Growing concerns about energy savings and gas mileage are helping push Santoprene-brand resin into the automotive weather seal market.
``Crude oil is making headlines for the wrong reasons,'' said Simon Holmes, global marketing manager for specialty elastomers including Santoprene for ExxonMobil Chemical Co. ``In this type of environment, re-evaluating the cost structure of your products can pay dividends.''
That environment already has helped Santoprene a thermoplastic vulcanizate enter into weather seals on numerous vehicles made by Honda Motor Co. Ltd. and Toyota Motor Corp., including Toyota's luxury Lexus brand, according to Bonny Bennyhoff, a market development specialist with Houston-based ExxonMobil Chemical.
Both Holmes and Bennyhoff spoke at a recent customer event held at ExxonMobil Chemical's Akron facility.
General Motors also is using 11 different grades of TPV on a window surround on its high-end Buick Lucerne vehicle.
``Every pound of plastic used on a vehicle creates 2 or 3 pounds in weight savings,'' Bennyhoff said. ``TPVs also have improved processability and energy savings vs. thermoset rubber, and they can bond to metal and other substrates.''
Bennyhoff added that using TPVs in glass-run channel applications reduces cycle times and lowers energy costs, while allowing manufacturers the ability to reduce or eliminate post-trim operations. These advantages create cost reductions of 20 percent vs. rubber, she said.
In short air ducts, using TPV in an injection molding process offers weight savings of 45-55 percent vs. using rubber in a blow molding application. Most of the weight savings is achieved through thinner walls. Walls can be made thinner while maintaining the part's overall dimensions, Bennyhoff said.
TPVs also are making their presence felt elsewhere in the auto field in belt line seals, window frames, mirror mounting brackets, corner connectors, connector seals and end caps.
The reality of high-priced crude oil and natural gas also is changing the rules of the game both for makers and users of Santoprene and other specialty elastomers.
``Raw materials are 70 percent of polymer costs in specialty elastomers,'' Holmes said. ``But higher fuel and energy costs also affect transportation, utilities and working capital.''
ExxonMobil Chemical is keenly aware of these conditions. Its parent firm ExxonMobil Corp. of Irving, Texas operates 3 percent of the world's crude oil capacity and seven percent of global refining capacity.
In transportation alone, global customers have been affected by ships sailing at slower speeds in order to conserve fuel. A four-week shipment time from Asia now is 5 ½ weeks in some cases. As a result, Holmes said, placing production in North America has benefits, because of the region's reliable supply chain.
To save energy, ExxonMobil now is running some of its extrusion equipment at night in some parts of the world because of lower energy costs. The firm also is minimizing the number of shutdowns on its lines, because of the energy needed to restart.
Polymers have remained competitive in this environment, allowing ExxonMobil to continue with its plans to open a massive specialty elastomer complex in Singapore in 2011. The plant will have the capacity to produce almost 700 million pounds of Vistamaxx-brand ethylene elastomer, Exact-brand plastomers and Vistalon-brand EPDM. ExxonMobil Chemical also added Santoprene capacity in Pensacola, Fla., in late 2006.
Raw material buyers also have to be careful about the length of contracts they enter into. Holmes cited the example of a plastic film producer that was selling to Wal-Mart in Asia and was put out of business by a 12-month contract. The firm was unable to raise its own prices as resin prices climbed 55-60 percent.

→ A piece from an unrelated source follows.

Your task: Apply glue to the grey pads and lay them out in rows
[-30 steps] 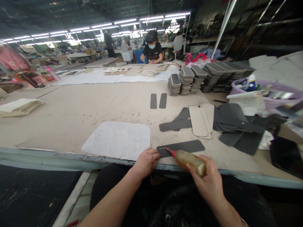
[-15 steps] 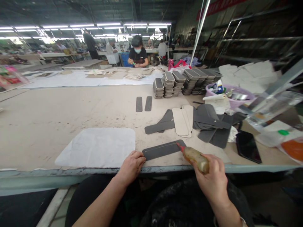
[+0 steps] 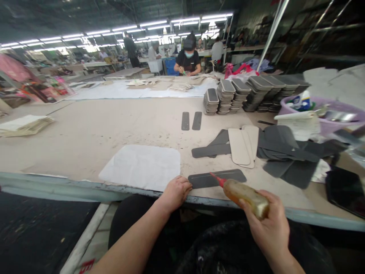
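My right hand point(image 3: 269, 220) is wrapped round a squeeze bottle of yellowish-brown glue point(image 3: 245, 196). The bottle lies tilted, its red nozzle pointing left, with the tip over the middle of a dark grey strip point(image 3: 232, 176). A thin pale line runs along part of that strip. At the strip's left end, my left hand point(image 3: 177, 192) has its fingers bent and pressed together on the edge. Left of that hand lies a white rounded sheet point(image 3: 142, 165) on the table. Beyond the strip are beige rounded pieces point(image 3: 239, 146) and dark grey pieces point(image 3: 288, 148).
Two small dark pieces point(image 3: 185, 121) lie further back, before stacks of dark rounded pieces point(image 3: 226, 97). A purple basin point(image 3: 336, 121) and a black phone point(image 3: 345, 190) are on the right. A light paper stack point(image 3: 25, 125) sits at left. Across the table, a person point(image 3: 188, 59) works.
The view has turned left, so things sit further right. My right hand has drawn the bottle's nozzle from near the strip's right end toward its middle. My left hand stays at the strip's left end.
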The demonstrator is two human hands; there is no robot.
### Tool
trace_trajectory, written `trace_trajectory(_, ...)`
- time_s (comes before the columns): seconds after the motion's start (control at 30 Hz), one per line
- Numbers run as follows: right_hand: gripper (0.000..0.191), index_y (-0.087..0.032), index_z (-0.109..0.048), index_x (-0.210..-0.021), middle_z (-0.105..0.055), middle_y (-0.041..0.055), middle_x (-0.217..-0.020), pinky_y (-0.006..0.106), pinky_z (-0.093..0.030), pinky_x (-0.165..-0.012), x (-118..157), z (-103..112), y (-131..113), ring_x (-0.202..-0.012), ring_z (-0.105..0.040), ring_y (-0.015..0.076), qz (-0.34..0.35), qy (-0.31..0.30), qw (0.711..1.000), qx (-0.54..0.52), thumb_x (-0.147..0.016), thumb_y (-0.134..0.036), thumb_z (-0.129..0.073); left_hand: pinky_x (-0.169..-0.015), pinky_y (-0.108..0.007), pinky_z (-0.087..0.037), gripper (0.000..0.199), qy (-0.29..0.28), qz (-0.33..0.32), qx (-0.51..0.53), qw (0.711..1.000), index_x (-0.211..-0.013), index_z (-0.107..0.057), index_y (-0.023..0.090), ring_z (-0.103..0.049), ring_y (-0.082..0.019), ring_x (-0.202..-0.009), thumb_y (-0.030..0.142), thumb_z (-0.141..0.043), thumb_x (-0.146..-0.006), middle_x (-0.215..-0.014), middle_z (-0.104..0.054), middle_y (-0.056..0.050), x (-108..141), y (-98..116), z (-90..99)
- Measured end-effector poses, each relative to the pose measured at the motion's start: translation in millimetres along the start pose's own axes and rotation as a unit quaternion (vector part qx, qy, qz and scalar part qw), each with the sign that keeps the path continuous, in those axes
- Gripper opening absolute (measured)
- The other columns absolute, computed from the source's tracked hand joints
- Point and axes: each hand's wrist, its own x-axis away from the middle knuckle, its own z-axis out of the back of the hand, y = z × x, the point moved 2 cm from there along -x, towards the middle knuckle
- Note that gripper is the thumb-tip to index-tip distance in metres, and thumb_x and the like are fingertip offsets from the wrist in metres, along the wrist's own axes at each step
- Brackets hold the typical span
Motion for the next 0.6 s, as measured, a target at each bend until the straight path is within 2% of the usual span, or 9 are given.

``The company had a fixed price and no protection,'' Holmes said. ``That's gambling with your business.''
ExxonMobil Chemical also is working harder to reduce its scrap rates and control its inventory. In North America, the firm has reduced the number of smaller, regional warehouses that it uses because of high inventory costs.
The unit also has had to cope with the reality of passing on its own raw material costs to its customers.
``Raising selling prices is time-consuming and disruptive, but sometimes it's necessary,'' Holmes said.